What is docker-compose.yml?

The docker-compose.yml file is a declarative configuration file that describes all services, networks, and volumes required for your application. Compose reads this file to start and manage containers.

Example of docker-compose.yml

Here’s an example for running a Spring Boot app and PostgreSQL database:

version: "3.8"

services:
  spring-app:
    build:
      context: .
      dockerfile: Dockerfile
    ports:
      - "8080:8080"
    environment:
      SPRING_DATASOURCE_URL: jdbc:postgresql://database/postgres
      SPRING_DATASOURCE_USERNAME: postgres
      SPRING_DATASOURCE_PASSWORD: postgres
    depends_on:
      - database

  database:
    image: postgres:15
    environment:
      POSTGRES_USER: postgres
      POSTGRES_PASSWORD: postgres
    ports:
      - "5432:5432"
    volumes:
      - postgres-data:/var/lib/postgresql/data

volumes:
  postgres-data:

Explanation of Key Sections

1. Version: Specifies the Compose file version. Version 3.8 is the latest, stable for most use cases.
2. Services: Defines individual containers.

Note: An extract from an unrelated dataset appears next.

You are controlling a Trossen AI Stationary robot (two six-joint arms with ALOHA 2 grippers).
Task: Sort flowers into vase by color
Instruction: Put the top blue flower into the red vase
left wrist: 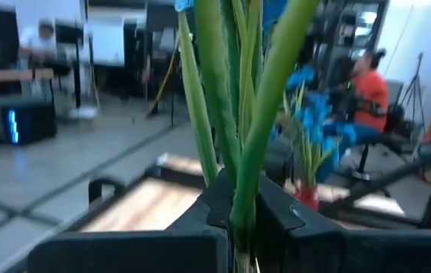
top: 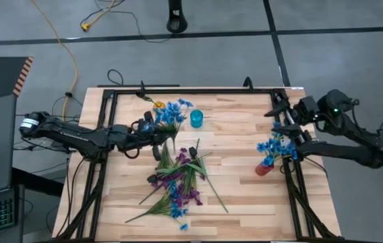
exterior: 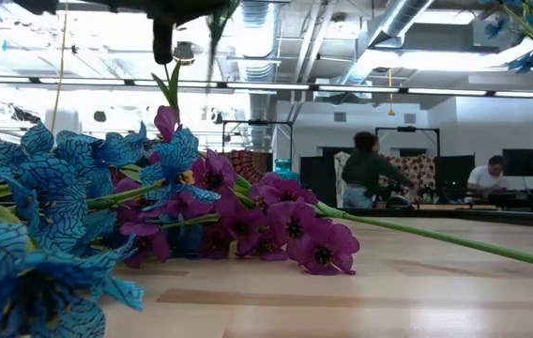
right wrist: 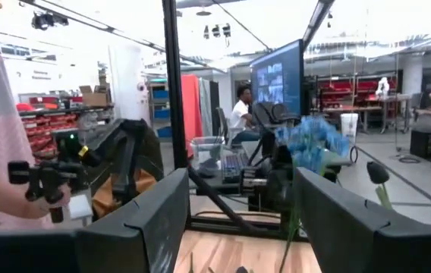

Here, spring-app is the application, and database is the PostgreSQL service.
3. Depends On: Ensures spring-app starts only after database is ready.
4. Environment: Passes configuration (e.g., database URLs) as environment variables to containers.
5. Volumes: Stores persistent database data, ensuring it isn’t lost when containers are restarted.

When you run this Compose file, both services are built and connected automatically.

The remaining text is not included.